What the task requires
The listing, minus its pictures, is to be given again exactly.

*** Block opens ***

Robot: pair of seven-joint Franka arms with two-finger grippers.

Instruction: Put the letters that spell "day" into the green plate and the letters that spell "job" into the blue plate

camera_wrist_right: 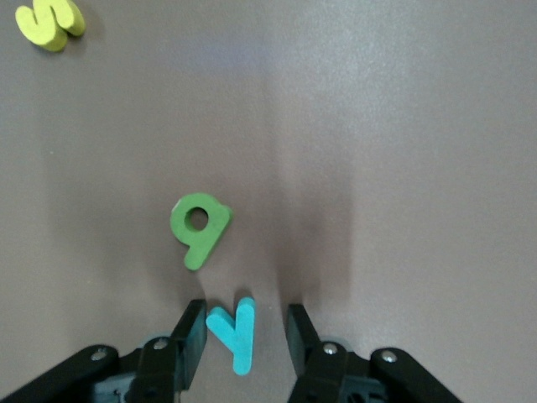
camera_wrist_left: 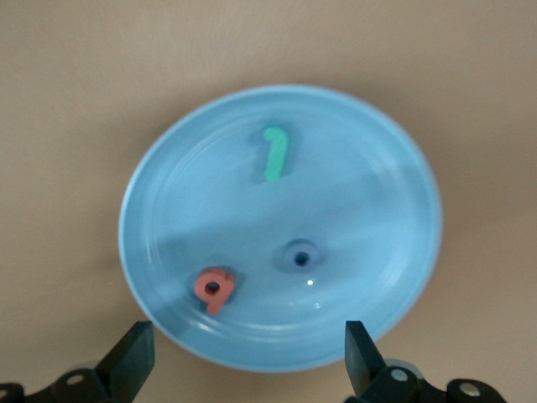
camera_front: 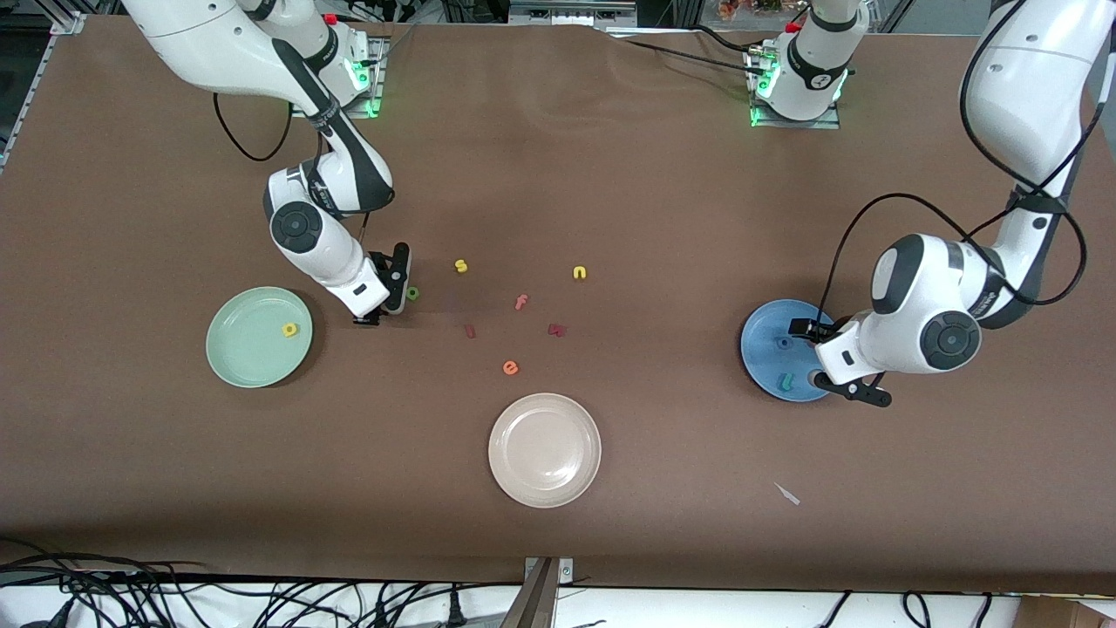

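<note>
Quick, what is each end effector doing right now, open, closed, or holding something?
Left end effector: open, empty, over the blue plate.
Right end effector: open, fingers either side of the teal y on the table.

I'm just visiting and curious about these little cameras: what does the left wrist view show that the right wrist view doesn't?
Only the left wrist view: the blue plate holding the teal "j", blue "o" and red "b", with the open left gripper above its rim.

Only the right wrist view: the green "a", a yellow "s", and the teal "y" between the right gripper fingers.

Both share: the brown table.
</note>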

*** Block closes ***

Output of the exercise
Robot: pair of seven-joint Franka arms with two-finger grippers.

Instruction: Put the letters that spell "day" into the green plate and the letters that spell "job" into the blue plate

camera_wrist_right: 
camera_wrist_left: 
camera_front: 

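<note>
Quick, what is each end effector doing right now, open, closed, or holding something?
Left end effector: open, empty, over the blue plate.
Right end effector: open, fingers either side of the teal y on the table.

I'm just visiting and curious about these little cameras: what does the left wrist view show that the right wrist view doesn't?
Only the left wrist view: the blue plate holding the teal "j", blue "o" and red "b", with the open left gripper above its rim.

Only the right wrist view: the green "a", a yellow "s", and the teal "y" between the right gripper fingers.

Both share: the brown table.
</note>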

Nothing else is required to complete this exercise.